» TASK OBJECTIVE
These records contain pictures, which must be left out; copy exactly the lines from the one with "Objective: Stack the" up to and including the one with "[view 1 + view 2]".

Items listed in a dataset
■ ■ ■ ■ ■ ■ ■

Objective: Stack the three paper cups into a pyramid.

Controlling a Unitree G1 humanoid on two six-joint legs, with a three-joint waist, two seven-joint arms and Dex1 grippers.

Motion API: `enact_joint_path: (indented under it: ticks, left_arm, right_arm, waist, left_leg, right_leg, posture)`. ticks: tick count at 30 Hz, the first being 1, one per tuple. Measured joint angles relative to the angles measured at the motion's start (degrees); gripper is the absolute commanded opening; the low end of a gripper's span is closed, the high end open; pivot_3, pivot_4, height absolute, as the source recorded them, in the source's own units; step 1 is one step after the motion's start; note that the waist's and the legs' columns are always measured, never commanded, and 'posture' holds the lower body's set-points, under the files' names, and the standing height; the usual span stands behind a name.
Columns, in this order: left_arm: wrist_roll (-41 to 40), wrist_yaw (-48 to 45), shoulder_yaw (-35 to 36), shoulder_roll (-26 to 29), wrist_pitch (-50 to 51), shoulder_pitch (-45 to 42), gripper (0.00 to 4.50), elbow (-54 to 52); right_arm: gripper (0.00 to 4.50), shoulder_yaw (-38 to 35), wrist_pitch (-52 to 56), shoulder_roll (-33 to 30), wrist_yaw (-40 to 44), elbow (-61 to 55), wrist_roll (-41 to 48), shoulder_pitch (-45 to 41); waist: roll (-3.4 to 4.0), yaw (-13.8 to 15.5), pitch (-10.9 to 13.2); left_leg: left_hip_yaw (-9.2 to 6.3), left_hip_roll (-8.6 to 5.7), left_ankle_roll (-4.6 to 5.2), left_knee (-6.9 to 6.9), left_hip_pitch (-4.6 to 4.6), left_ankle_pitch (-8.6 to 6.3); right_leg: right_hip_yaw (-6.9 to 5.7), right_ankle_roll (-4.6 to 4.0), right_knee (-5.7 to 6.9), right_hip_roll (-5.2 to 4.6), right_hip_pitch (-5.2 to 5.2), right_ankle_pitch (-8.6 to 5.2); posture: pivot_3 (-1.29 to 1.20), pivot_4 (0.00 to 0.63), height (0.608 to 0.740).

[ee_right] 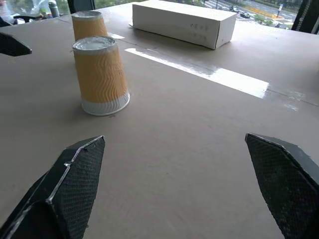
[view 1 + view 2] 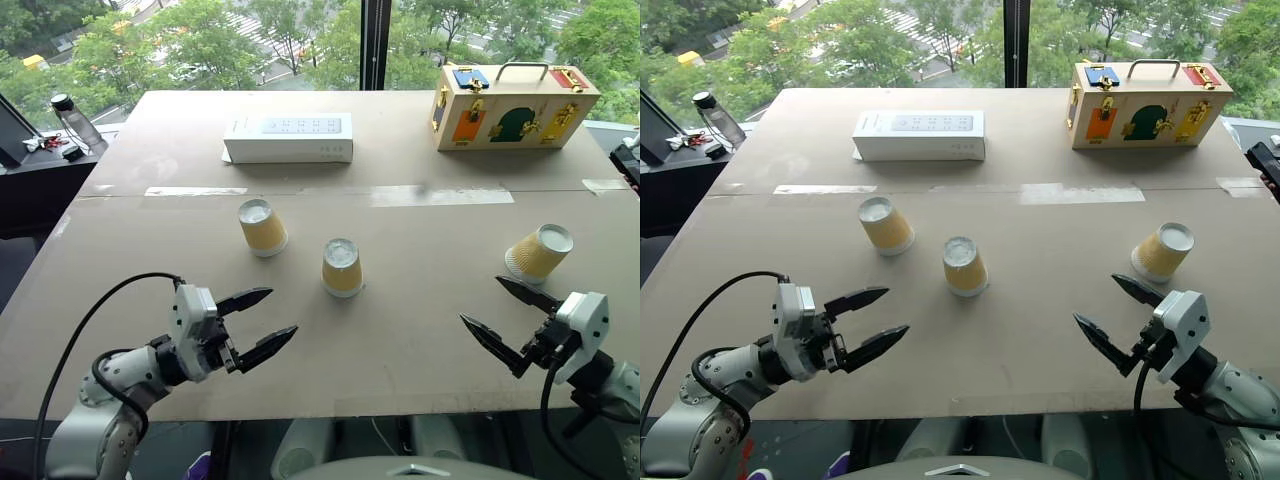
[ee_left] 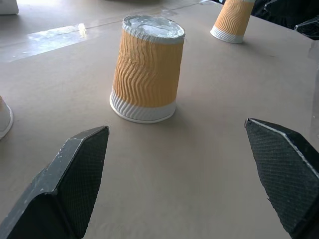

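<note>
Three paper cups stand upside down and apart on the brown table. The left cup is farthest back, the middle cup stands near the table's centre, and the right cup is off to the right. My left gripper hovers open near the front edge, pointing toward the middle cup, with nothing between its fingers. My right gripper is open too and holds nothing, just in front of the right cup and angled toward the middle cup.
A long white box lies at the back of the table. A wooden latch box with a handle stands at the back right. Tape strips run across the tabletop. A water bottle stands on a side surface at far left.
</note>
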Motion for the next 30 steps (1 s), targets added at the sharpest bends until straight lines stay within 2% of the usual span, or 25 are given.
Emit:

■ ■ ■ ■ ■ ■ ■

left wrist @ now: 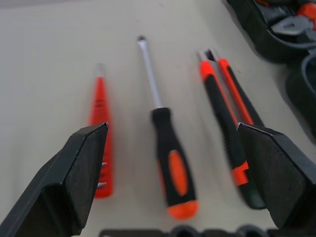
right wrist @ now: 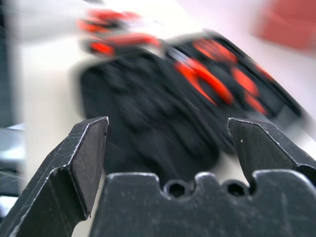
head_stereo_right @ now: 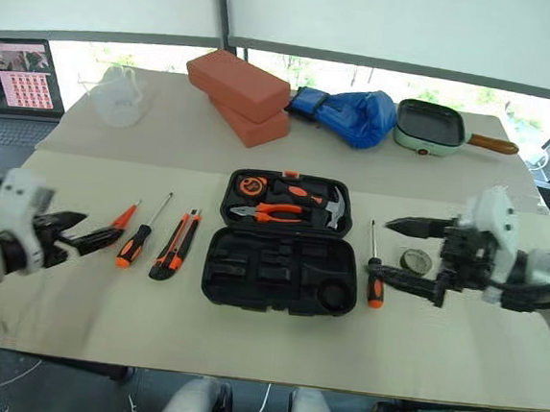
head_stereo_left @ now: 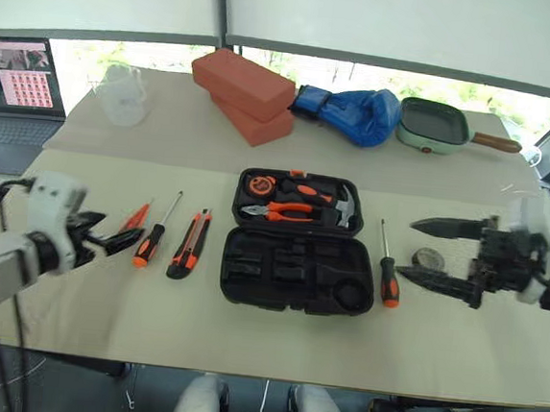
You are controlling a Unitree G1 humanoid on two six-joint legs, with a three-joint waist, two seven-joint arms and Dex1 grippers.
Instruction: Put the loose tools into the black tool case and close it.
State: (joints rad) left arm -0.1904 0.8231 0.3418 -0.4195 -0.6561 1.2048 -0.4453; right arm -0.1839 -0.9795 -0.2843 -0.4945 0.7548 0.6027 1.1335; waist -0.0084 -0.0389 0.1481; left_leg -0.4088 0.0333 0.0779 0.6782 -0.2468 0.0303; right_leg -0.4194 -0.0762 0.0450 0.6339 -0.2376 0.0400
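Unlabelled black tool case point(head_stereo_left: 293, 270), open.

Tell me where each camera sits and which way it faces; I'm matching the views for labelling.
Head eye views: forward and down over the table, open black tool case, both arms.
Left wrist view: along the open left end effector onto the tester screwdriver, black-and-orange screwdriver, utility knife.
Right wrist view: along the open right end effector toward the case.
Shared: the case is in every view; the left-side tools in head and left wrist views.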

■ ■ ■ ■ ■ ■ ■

» ANSWER FOR THIS EXERCISE
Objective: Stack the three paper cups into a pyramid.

Controlling a Unitree G1 humanoid on two six-joint legs, with a three-joint waist, two seven-joint arms and Dex1 grippers.

Motion API: `enact_joint_path: (indented under it: ticks, left_arm, right_arm, waist, left_leg, right_leg, posture)`. ticks: tick count at 30 Hz, the first being 1, one per tuple. Measured joint angles relative to the angles measured at the motion's start (degrees); gripper is the absolute commanded opening; the low end of a gripper's span is closed, the high end open; pivot_3, pivot_4, height absolute, as the source recorded them, in the source's own units; step 1 is one step after the motion's start; note that the waist's and the legs' columns are always measured, never commanded, and 'posture' holds the lower body's set-points, under the files' names, and the standing height; the usual span stands behind a name.
Columns, in this order: left_arm: wrist_roll (-41 to 40), wrist_yaw (-48 to 45), shoulder_yaw (-35 to 36), shoulder_roll (-26 to 29), wrist_pitch (-50 to 51), shoulder_pitch (-45 to 42), gripper (0.00 to 4.50), elbow (-54 to 52); right_arm: gripper (0.00 to 4.50), shoulder_yaw (-38 to 35), wrist_pitch (-52 to 56), shoulder_roll (-33 to 30), wrist_yaw (-40 to 44), elbow (-61 to 55), wrist_roll (-41 to 48), shoulder_pitch (-45 to 41); waist: roll (-3.4 to 4.0), yaw (-13.8 to 15.5), pitch (-10.9 to 13.2); left_leg: left_hip_yaw (-9.2 to 6.3), left_hip_roll (-8.6 to 5.7), left_ankle_roll (-4.6 to 5.2), left_knee (-6.9 to 6.9), left_hip_pitch (-4.6 to 4.6), left_ankle_pitch (-8.6 to 6.3); right_leg: right_hip_yaw (-6.9 to 5.7), right_ankle_roll (-4.6 to 4.0), right_knee (-5.7 to 6.9), right_hip_roll (-5.2 to 4.6), right_hip_pitch (-5.2 to 5.2), right_ankle_pitch (-8.6 to 5.2); posture: pivot_3 (-1.29 to 1.20), pivot_4 (0.00 to 0.63), height (0.608 to 0.740).

[ee_right] 
[view 1 + view 2] 

No further answer is required.